The Oakland Raiders running game is one of the worst in football, is it time to consider parting ways with Darren McFadden?
The Oakland Raiders cannot run the ball. If you take away Darren McFadden's 64 yard run in week three, the Raiders rushing numbers go from bad to pathetic. What makes the struggles so hard to accept for Raiders fans is that the Raiders had a top ten offense in 2011, and Darren McFadden looked like a lock for the Pro Bowl and a serious contender for NFL MVP. While the offensive line in front of McFadden has changed, it was for the better, rather than being down graded. Therefore, the big change from 2011 to 2012 is the zone blocking scheme implemented by offensive coordinator Greg Knapp.
After week one, most were willing to give McFadden the benefit of the doubt, but now that the Raiders are a quarter of the way through the season and McFadden is still a non-factor, the benefit has been thrown out of the window and there is little hope that the run game will improve by much this season. With the Raiders coaching staff firmly standing behind the zone blocking system, it looks to be here for the long haul. So, that poses the question, should the Raiders consider parting ways with Darren McFadden if he is not a fit for the zone blocking scheme?
The reaction of most to the idea of trading McFadden is outrage, and justifiably so.
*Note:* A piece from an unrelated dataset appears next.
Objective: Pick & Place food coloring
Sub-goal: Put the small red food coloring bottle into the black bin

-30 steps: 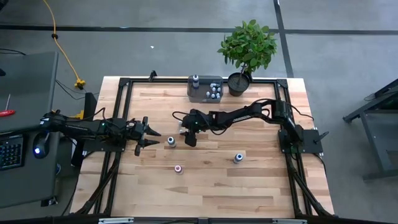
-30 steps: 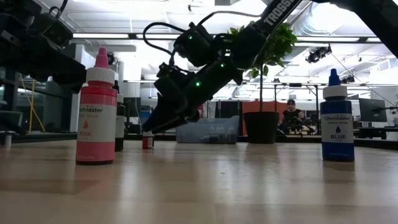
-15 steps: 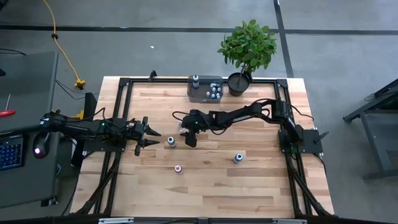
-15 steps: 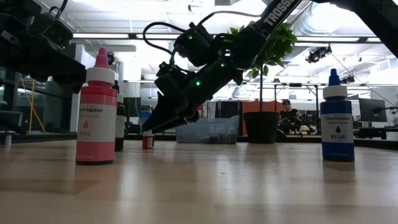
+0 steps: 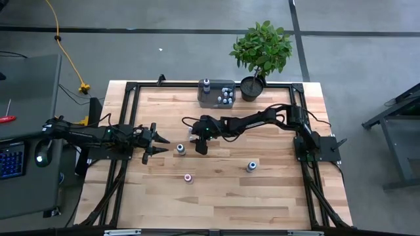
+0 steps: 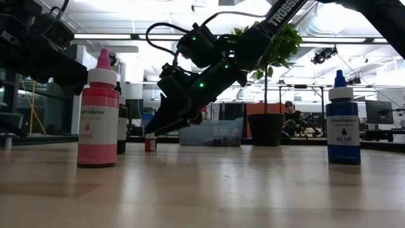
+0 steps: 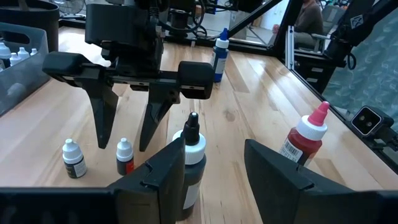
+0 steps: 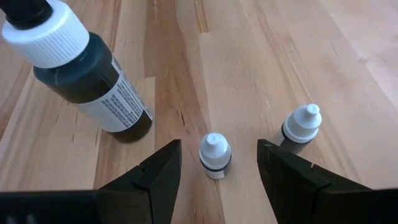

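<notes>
Food coloring bottle (image 8: 214, 155) stands upright mid-frame between the right gripper (image 8: 217, 165)'s wide fingers; left gripper (image 5: 161, 144), open, waits nearby.

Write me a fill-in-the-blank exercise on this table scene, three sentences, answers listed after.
1. The right gripper hangs open above a tiny bottle with a ____ cap.
2. The tall bottle nearest the low camera carries a label reading ____.
3. The grey tray stands at the table's far edge right beside the potted ____.
The left gripper waits open near the black-capped bottle.

Missing words: white; pink; plant
</notes>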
They guy is a freak of nature with a rare combination of speed, size and strength and has the potential to be one of the best in the NFL. But once you sit down and think about it, trading McFadden makes a lot more sense than one woul think.
First off, the zone blocking scheme is notorious for turning no name backs into studs. Everyone remembers how Mike Shanahan was able to turn the most obscure backs into 1,000 yard rushers every season. Therefore, the zone blocking scheme greatly devalues an elite back, because theoretically, you can get the same kind of production from a lesser talent, at a smaller price. On top of that, the running back position has been in steep decline as far as value due to the NFL becoming more and more of a pass first league.
Then, when you consider the fact that Darren McFadden has yet to play a complete season without getting hurt, and suddenly, his value to the Raiders is significantly less than one would think for a guy who could be one of the best at his position. The fact of the matter is, the Raiders need help all over the field. From right tackle, to defensive end, to linebacker to corner back, the Raiders are in serious need of upgrades. If the Raiders can flip McFadden for a player and a pick, the Raiders could potentially upgrade two positions while not seeing a big downgrade at the running back position.
Raiders fans will not want to hear this, but trading Darren McFadden actually makes some sense. It is not likely going to happen because other teams understand better than fans that his value is greatly diminished, but if Reggie McKenzie can find a trade partner, it would not be the worst idea to try and get some value for McFadden.